When I was in the hospice and for some months afterwards, I was confined mostly to my bed, on which I lay quite still. My wanting to return home from the hospice was seen as an opportunity to grant my last request. I was told by my doctor in response to my inquiries that I could expect that my levels of medication would continue to increase until my death. However, contrary to all expectations, I very gradually became able to sit up independently, and then for increasingly longer periods of time. On discovering this hint of improvement in my health, I decided to begin to withdraw my medications, initially from the anxiety and sleeping tablets, then incrementally all the others. At that time, the medications I was taking included: morphine tablets (MS Contin for pain), a morphine liquid mixture (Ordine for “breakthrough” pain), paracetamol (Panamax for pain), docusate sodium and senna (Coloxyl with Senna laxative), Macrogol 3350 (Movicol sachet laxatives), metoxlopramide tablets (Pramin for nausea), omeprazole (Lozec Acimax to reduce acid secretion in the stomach), Temazepam (to assist with sleep), Diazepam (to assist with anxiety), chlorpromazine (Largactyl, a major tranquilliser and neuroplegic), a selective serotonin reuptake inhibitor (Celepram anti-depressant) and a bisphosphonate (zoledronic acid, Zometa). I withdrew from the minor drugs as soon as I felt I could, and I withdrew from the major drugs one at a time.

For example, I withdrew from 100 milligrams of morphine, morning and night, at an average rate of 10 milligrams per month. On two occasions, I needed to go back on to my previous dosage. On reflection, these were times of added stress. I became aware gradually of the fact that environmentally induced stress had a profoundly negative effect on me. I believe that this was because I was already dealing with an enormous amount of distress from being critically ill. Even those situations that were anticipated as pleasurable were sometimes experienced as stressful, as for example, when family or friends stayed over. My daily need for peace and quiet had become extremely important to me, and major disruptions to my routine affected me negatively. Over time, I learned to become aware of my physical and emotional needs and limitations, and to avoid or minimise any form of stress. When I perceived any physical or emotional distress, I would then wait until I had regained peace of mind and body, before continuing with my withdrawal process. 
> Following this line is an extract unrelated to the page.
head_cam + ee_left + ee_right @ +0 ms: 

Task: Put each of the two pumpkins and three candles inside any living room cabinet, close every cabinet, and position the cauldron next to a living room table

In terms of the morphine, I had the advantage of knowing that withdrawing from opiates is a physically painful process. I had worked as a drug addiction counsellor for some years and I had learned this from my heroin-dependent clients. When I consequently felt the pain of withdrawal, I knew it was to be expected. The challenge for me was to discern whether it was, in fact, the pain from malignant tumours. I judged this by noting the location of the pain. I reasoned that if it was tumour pain, it would be felt in those places I knew the tumours to be, especially the largest of them. I found this not to be the case, and so I felt the confidence to proceed.